Ellos me detestan y me odian. Las montañas desiertas y los temibles glaciares
son mi refugio. Llevo muchos días errando por estos parajes. Las cuevas de
hielo, temidas por todo aquel que no sea de mi condición, son mi morada, la
única que el hombre no me envidia. Venero estos cielos desapacibles porque son
más amables conmigo que tus semejantes. Si las muchedumbres conocieran mi
existencia, actuarían como tú y se armarían para destruirme. Así pues, ¿no debería
odiar a quienes me aborrecen? Seré implacable con mis enemigos. Si yo soy
desgraciado, ellos compartirán mi desgracia. No obstante, en tu poder se
encuentra la facultad de procurarme una satisfacción y librarles de un mal que
solo tú serás responsable de haber provocado, para que tú y tu familia, y
también miles de personas, no queden atrapadas en la vorágine de su ira. Apiádate
de mí y no me desprecies. Escucha mi historia. Cuando la hayas oído, abandóname
o compadécete de mí, porque eso es lo que juzgarás que merezco. Escúchame.
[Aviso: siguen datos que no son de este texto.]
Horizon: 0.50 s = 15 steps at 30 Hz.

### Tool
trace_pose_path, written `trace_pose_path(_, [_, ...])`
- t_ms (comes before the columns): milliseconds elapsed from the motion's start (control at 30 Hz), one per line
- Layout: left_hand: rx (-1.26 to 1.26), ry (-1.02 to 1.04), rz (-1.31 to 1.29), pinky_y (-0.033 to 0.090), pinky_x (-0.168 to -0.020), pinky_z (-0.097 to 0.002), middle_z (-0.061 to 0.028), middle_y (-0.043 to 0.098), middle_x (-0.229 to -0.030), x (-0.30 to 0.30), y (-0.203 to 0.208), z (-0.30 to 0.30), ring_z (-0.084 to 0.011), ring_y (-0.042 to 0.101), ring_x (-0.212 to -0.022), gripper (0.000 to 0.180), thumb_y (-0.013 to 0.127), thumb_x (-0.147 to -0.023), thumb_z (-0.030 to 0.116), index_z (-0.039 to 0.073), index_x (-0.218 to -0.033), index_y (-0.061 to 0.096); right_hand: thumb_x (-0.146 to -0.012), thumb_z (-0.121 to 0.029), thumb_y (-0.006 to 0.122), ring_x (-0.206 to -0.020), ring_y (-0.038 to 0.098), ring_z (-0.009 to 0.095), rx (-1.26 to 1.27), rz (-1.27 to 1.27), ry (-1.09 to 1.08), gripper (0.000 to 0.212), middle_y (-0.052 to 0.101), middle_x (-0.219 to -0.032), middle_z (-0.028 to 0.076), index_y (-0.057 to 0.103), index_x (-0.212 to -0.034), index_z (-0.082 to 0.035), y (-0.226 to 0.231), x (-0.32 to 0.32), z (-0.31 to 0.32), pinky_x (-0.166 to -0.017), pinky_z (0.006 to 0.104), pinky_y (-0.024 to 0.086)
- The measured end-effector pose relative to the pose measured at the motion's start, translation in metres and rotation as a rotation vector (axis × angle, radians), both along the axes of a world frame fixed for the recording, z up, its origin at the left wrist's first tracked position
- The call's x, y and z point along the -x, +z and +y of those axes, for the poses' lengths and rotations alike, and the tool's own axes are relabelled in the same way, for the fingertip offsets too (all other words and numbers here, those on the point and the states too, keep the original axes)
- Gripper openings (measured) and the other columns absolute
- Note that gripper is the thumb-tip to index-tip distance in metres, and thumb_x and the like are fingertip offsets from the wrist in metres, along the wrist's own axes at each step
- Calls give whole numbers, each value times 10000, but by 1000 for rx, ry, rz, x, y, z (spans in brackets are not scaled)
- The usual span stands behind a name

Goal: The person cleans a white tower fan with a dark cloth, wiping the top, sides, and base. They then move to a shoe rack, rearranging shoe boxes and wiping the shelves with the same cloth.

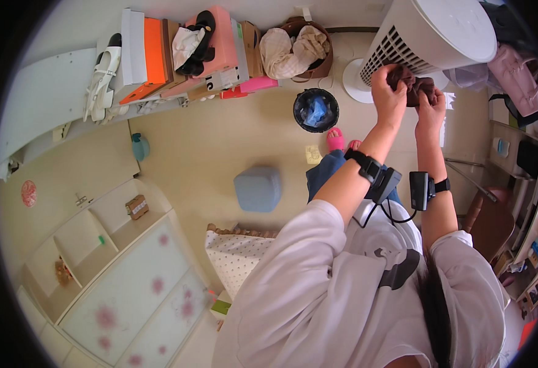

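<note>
A dark brown piece of cloth [420,91] is bunched up between my two hands. My left hand [390,97] is closed on its left part, with the thumb on top. The fingers of my right hand [431,111] pinch the right part, close beside the left hand. Directly behind the cloth stands a tall white appliance [447,27] with a slatted grille and a round white base. Whether the cloth touches the appliance I cannot tell. Black straps with small devices sit on both my forearms.
A black waste bin [316,110] with a blue liner stands left of my feet. Beyond it are a basket of cloth [296,46] and shoe boxes [152,58]. A blue stool [257,189] is at left. Pink bag [517,80] and brown chair [488,224] are at right.
</note>
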<state>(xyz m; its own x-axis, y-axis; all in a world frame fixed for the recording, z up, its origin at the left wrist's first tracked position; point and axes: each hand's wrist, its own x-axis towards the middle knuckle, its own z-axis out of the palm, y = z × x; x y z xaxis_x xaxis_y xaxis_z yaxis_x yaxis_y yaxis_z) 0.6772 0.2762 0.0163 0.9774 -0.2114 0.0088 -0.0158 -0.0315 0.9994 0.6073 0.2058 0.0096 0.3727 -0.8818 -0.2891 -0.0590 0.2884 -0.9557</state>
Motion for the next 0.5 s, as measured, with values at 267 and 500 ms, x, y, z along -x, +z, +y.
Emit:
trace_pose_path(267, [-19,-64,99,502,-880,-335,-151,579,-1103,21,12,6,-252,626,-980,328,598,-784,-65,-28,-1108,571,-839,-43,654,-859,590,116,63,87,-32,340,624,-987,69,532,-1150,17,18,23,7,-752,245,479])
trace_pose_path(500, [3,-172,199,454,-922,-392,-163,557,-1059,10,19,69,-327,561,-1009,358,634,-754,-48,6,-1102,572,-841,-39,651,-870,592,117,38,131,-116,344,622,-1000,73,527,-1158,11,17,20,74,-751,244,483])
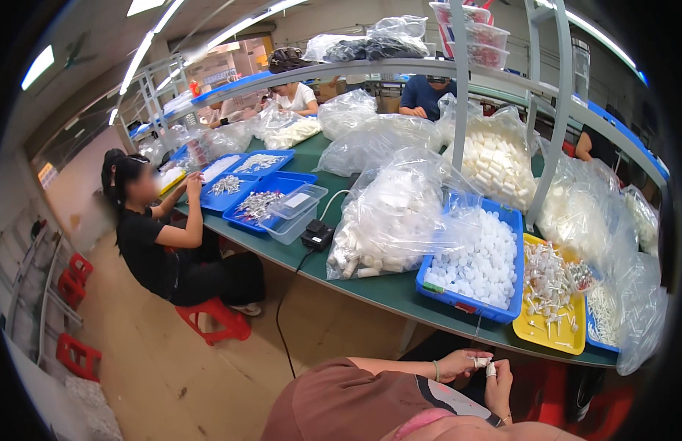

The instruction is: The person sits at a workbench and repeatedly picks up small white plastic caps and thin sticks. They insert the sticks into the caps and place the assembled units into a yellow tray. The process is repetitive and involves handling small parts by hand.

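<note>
My left hand (457,364), with a pale bracelet at the wrist, is closed in front of my lap, below the table's near edge. Beside it on the right is my right hand (499,385), its thumb and fingers pinched together. The fingertips of both hands meet around something small and white, too small to name. White wrappings seem to cover some fingers, so piece and wrapping are hard to tell apart. Nearest on the table are a blue tray (469,300) of translucent white caps (476,259) and a yellow tray (532,337) of small white stemmed parts (550,287).
Clear bags of white cylinders (495,165) crowd the green table (319,261). A black power adapter (317,235) trails a cable down to the floor. Grey shelf posts (552,147) rise at the right. At the left, a co-worker (161,235) sits by blue trays (241,213).
</note>
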Demonstrator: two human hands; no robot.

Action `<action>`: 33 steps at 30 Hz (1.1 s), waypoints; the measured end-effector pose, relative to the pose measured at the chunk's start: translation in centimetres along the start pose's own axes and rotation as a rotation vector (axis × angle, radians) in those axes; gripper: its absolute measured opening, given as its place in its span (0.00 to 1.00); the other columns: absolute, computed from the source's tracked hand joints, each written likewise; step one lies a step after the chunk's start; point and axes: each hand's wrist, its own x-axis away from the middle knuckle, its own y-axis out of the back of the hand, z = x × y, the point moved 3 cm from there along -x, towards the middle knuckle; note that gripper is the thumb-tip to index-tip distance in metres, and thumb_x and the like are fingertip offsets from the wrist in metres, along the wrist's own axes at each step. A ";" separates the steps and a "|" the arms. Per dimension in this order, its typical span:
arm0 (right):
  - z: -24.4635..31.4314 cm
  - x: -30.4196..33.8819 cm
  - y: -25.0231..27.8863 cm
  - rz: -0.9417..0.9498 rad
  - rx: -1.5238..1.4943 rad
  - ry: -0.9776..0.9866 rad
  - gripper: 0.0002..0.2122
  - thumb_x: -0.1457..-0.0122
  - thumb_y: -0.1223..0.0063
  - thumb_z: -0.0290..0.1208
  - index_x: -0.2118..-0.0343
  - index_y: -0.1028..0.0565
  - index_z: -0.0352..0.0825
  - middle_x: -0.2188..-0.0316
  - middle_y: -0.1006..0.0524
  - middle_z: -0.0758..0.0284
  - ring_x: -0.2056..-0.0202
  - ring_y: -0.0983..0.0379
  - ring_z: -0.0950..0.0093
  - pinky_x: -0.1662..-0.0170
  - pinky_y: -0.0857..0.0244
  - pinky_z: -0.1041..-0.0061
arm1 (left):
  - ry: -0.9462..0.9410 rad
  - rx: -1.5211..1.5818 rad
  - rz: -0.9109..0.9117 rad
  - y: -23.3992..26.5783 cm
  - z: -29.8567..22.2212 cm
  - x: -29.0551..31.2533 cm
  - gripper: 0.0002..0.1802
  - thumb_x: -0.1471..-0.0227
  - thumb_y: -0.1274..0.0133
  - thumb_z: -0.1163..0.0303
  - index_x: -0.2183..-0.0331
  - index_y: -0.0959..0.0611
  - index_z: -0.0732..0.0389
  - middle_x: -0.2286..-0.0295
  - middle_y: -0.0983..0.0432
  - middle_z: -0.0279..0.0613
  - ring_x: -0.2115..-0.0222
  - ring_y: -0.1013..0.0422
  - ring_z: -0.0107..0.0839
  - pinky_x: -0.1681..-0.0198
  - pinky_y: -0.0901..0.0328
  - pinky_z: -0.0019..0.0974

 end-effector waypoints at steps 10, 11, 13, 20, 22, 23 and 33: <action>-0.8 0.9 -0.1 0.282 -0.717 -0.492 0.05 0.39 0.54 0.28 0.71 0.34 0.38 0.83 0.35 0.76 0.84 0.46 0.87 0.82 0.52 0.86 | 0.005 0.000 0.053 0.2 1.5 0.0 0.19 0.49 0.42 0.61 0.55 0.21 0.55 0.74 0.30 0.23 0.78 0.40 0.12 0.81 0.48 0.16; -1.3 0.8 0.0 0.272 -0.681 -0.470 0.05 0.38 0.55 0.28 0.71 0.34 0.37 0.83 0.35 0.74 0.85 0.44 0.84 0.83 0.51 0.84 | 0.016 0.018 0.063 -0.1 1.3 0.2 0.18 0.48 0.42 0.61 0.56 0.22 0.55 0.73 0.29 0.23 0.79 0.41 0.12 0.81 0.49 0.17; -0.6 1.1 0.5 0.150 -0.316 -0.196 0.04 0.39 0.56 0.26 0.72 0.34 0.36 0.83 0.33 0.69 0.86 0.40 0.74 0.82 0.47 0.77 | 0.058 0.064 0.088 -1.1 1.3 0.7 0.17 0.48 0.41 0.62 0.57 0.22 0.56 0.73 0.29 0.24 0.81 0.43 0.13 0.80 0.49 0.18; 0.9 0.5 -0.5 0.049 0.424 0.345 0.03 0.47 0.53 0.24 0.69 0.33 0.33 0.77 0.30 0.56 0.74 0.30 0.55 0.71 0.37 0.59 | 0.036 -0.012 0.036 0.3 0.5 0.8 0.10 0.45 0.46 0.63 0.62 0.21 0.55 0.74 0.29 0.24 0.77 0.37 0.13 0.80 0.47 0.17; 2.4 0.0 1.9 0.099 0.233 0.306 0.10 0.46 0.46 0.32 0.65 0.32 0.33 0.75 0.28 0.58 0.72 0.28 0.59 0.70 0.35 0.64 | 0.065 0.075 0.012 -0.7 -0.8 1.2 0.14 0.46 0.45 0.69 0.57 0.24 0.59 0.71 0.28 0.28 0.77 0.37 0.15 0.79 0.44 0.18; 3.9 -0.7 4.2 0.100 0.154 0.231 0.13 0.47 0.43 0.34 0.63 0.31 0.33 0.75 0.28 0.60 0.73 0.28 0.61 0.69 0.34 0.67 | 0.068 0.088 0.064 -1.1 -1.7 1.2 0.14 0.46 0.45 0.70 0.57 0.25 0.60 0.71 0.28 0.29 0.76 0.37 0.15 0.79 0.45 0.18; -1.6 -11.6 19.1 -0.187 0.811 0.136 0.06 0.48 0.50 0.26 0.68 0.23 0.34 0.66 0.24 0.60 0.64 0.26 0.62 0.61 0.32 0.67 | 0.164 0.153 0.112 -1.4 -0.5 2.2 0.10 0.47 0.47 0.74 0.60 0.25 0.58 0.64 0.28 0.33 0.76 0.40 0.16 0.80 0.47 0.17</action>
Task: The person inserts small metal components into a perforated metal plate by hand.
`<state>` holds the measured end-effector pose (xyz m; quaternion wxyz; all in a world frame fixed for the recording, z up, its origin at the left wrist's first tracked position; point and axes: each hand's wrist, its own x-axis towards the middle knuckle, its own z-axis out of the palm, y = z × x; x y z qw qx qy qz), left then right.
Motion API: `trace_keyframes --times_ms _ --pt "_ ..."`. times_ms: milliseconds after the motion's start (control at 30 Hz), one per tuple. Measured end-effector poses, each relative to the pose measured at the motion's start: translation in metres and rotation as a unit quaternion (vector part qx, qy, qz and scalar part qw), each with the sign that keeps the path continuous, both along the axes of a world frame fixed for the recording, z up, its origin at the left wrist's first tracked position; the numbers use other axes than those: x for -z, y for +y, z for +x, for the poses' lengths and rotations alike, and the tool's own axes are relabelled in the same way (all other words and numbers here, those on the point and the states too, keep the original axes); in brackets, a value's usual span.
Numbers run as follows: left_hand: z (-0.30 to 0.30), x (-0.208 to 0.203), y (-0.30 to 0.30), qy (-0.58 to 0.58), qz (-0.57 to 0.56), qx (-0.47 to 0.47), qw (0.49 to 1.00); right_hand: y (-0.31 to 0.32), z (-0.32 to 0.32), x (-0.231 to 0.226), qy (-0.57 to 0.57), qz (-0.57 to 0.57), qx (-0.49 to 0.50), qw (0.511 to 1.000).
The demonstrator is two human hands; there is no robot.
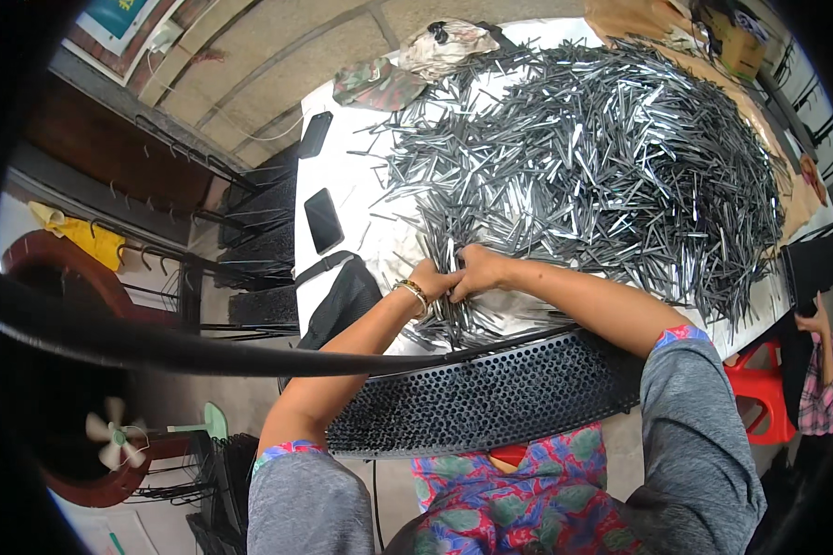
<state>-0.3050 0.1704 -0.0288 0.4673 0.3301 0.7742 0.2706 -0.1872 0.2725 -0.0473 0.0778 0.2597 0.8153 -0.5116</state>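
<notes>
A big heap of thin, short dark strips, shiny in places, covers most of a white-topped table. At the heap's near edge my left hand, with a bracelet at the wrist, and my right hand come together. Their fingers close around a loose bunch of these strips; the fingertips are partly hidden among them. Between my forearms, against the table's near edge, lies a curved black panel full of round holes. Many of its holes look dark; whether strips sit in them I cannot tell.
Two dark phones lie at the table's left, with caps farther back. A black bag rests by my left forearm. Racks with hooks stand left, and a fan below them. Another person's hand and a red stool are right.
</notes>
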Motion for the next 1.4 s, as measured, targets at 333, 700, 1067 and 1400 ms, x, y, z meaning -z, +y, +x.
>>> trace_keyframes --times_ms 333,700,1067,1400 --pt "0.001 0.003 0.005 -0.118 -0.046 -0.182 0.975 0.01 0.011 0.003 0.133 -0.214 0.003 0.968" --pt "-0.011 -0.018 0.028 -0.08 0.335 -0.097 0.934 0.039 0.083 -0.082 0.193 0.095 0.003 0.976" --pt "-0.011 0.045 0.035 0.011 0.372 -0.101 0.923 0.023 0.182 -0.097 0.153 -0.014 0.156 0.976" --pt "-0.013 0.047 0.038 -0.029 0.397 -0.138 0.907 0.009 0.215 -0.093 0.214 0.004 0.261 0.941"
Por muy
sanguinarios que hayan sido los culpables, la ley de los humanos les permite
hablar en defensa propia antes de recibir su condena. Escúchame, Frankenstein. Me
acusas de asesinato y, sin embargo, destruirías a tu propia criatura con la
conciencia tranquila. ¡Oh, alabemos la eterna justicia del hombre! Te ruego que
no me evites, escúchame y luego, si puedes, y quieres, destruye la obra que tus
manos han creado.
—¿Por
qué apelas a unos recuerdos cuya sola evocación me hace temblar, porque yo he
sido su causa y su miserable autor? ¡Maldigo el día, abominable demonio, en que
viste la luz por primera vez! ¡Maldigo las manos (aunque con ello me maldigo a
mí mismo) que te dieron forma! Me has convertido en la persona más miserable
del universo. Me he quedado sin fuerzas para considerar si soy justo o no
contigo. ¡Márchate! Aparta de mí la visión de tu forma detestable.
—Apartaré
de ti esta visión, creador mío —dijo el ser colocando sus odiosas manos ante
mis ojos, que yo alejé de mí con violencia—. Deja que aparte de la visión que
tanto aborreces. Podrás escucharme y brindarme así tu compasión. Te lo pido en
virtud de las cualidades que en otro tiempo poseí. Escucha mi relato. Es largo
y extraño; pero la temperatura de este lugar no conviene a tus delicados
sentidos. Ven a la cabaña que hay en la cima de la montaña. El sol todavía
resplandece en el firmamento. Antes de que baje y se oculte tras aquellos
precipicios nevados, e ilumine otro mundo, ya habrás oído mi historia y podrás
tomar una decisión. De ti depende que abandone para siempre la proximidad del
hombre y lleve una vida inofensiva, o que me convierta en el azote de tus
semejantes y en el responsable de la ruina en que tu vida se verá inmersa.
Cuando
terminó de hablar, se puso a caminar por el hielo. Lo seguí. Sentía un peso en
el corazón, y no le respondí; pero, a medida que iba avanzando, fui sopesando
los diversos argumentos que aquel diablo había utilizado y decidí que, cuando
menos, escucharía su historia. Sentía en parte el acicate de la curiosidad,
pero tomé esa decisión movido por la caridad. Hasta entonces había intuido que
él era el asesino de mi hermano, y deseaba ardientemente hallar la confirmación
o la negación de tal supuesto. Por primera vez comprendía cuáles eran los
deberes de un creador para con su criatura. Supe que tenía que hacerle feliz
antes de poder recriminarle su maldad. Por estas razones me vi impulsado a
satisfacer su petición. Cruzamos el hielo y ascendimos por la vertiente rocosa
de la montaña opuesta. El aire era frío y empezó a llover. Entramos en la
cabaña, el monstruo con rostro exultante y yo con un profundo pesar y el ánimo
hundido. Consentí, sin embargo, en escuchar su historia; y, cuando me hube
sentado junto al fuego que mi odiado compañero había encendido, aquel demonio
dio comienzo a su relato». (177-180).
Mary
Shelley (2015). Frankenstein o el moderno
Prometeo. Barcelona: Penguin Random House Grupo Editorial.